[Exercise goal] Each line from the beginning of the data below through the line containing "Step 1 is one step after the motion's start" should be repeated exactly, please.

┌────────

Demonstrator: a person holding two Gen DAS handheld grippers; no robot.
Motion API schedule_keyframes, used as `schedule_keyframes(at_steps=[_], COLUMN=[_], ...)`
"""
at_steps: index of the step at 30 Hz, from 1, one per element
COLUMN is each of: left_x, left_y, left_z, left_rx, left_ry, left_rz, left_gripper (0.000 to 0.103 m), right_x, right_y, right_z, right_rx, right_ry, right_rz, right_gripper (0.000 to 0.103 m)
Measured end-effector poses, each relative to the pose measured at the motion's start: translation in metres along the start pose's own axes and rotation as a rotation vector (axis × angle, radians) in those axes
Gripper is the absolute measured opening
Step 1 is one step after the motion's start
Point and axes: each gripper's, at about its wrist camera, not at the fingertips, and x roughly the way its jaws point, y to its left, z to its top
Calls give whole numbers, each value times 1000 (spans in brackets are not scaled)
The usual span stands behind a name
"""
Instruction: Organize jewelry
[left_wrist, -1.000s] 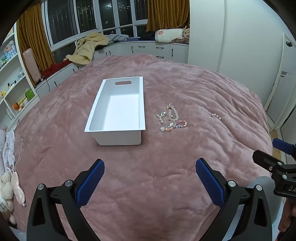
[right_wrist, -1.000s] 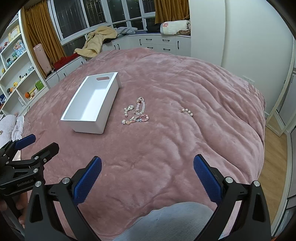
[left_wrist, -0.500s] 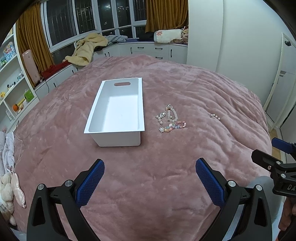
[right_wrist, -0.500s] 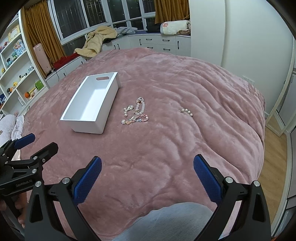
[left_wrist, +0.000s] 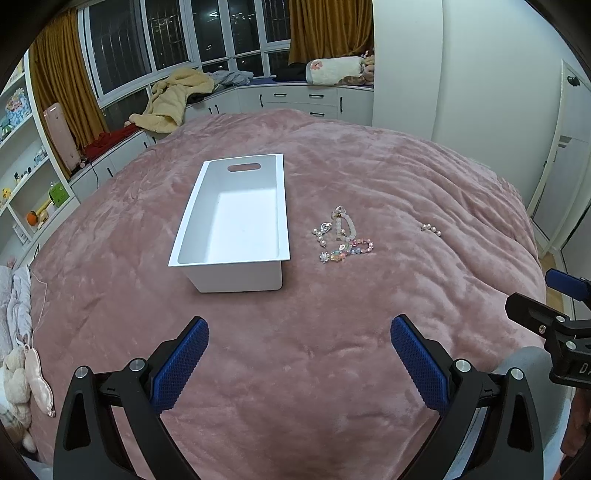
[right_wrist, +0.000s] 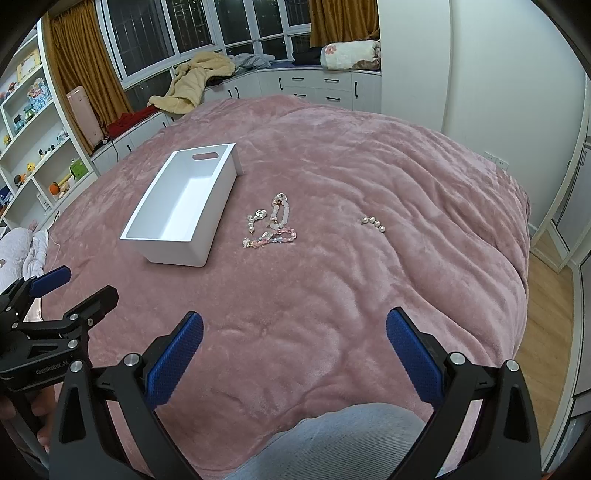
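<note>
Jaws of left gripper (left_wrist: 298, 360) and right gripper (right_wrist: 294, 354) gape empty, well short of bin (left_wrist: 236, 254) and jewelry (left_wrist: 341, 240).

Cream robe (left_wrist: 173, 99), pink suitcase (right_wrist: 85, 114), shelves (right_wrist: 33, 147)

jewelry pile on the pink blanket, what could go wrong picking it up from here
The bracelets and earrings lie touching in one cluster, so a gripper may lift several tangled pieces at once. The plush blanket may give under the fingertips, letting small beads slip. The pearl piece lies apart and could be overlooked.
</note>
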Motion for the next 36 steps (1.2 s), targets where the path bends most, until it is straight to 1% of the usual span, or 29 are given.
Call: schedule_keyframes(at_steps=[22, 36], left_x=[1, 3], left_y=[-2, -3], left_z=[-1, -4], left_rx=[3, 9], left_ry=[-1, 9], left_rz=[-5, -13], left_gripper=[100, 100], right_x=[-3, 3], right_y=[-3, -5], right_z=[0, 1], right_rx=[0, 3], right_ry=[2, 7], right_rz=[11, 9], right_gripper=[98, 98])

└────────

[Expected answer]
Demonstrator: a person holding two Gen DAS handheld grippers; no robot.
Motion API schedule_keyframes, used as `schedule_keyframes(at_steps=[_], COLUMN=[_], ...)`
"""
at_steps: index of the step at 30 Hz, from 1, one per element
COLUMN is each of: left_x, left_y, left_z, left_rx, left_ry, left_rz, left_gripper (0.000 to 0.103 m), right_x, right_y, right_z, right_rx, right_ry, right_rz, right_gripper (0.000 to 0.103 m)
Measured end-effector poses, each relative to the pose measured at the motion's start: translation in metres along the start pose's own axes and rotation as a rotation vector (axis × angle, radians) in those axes
Gripper is the absolute measured opening
Step 1 is one step after the motion's start

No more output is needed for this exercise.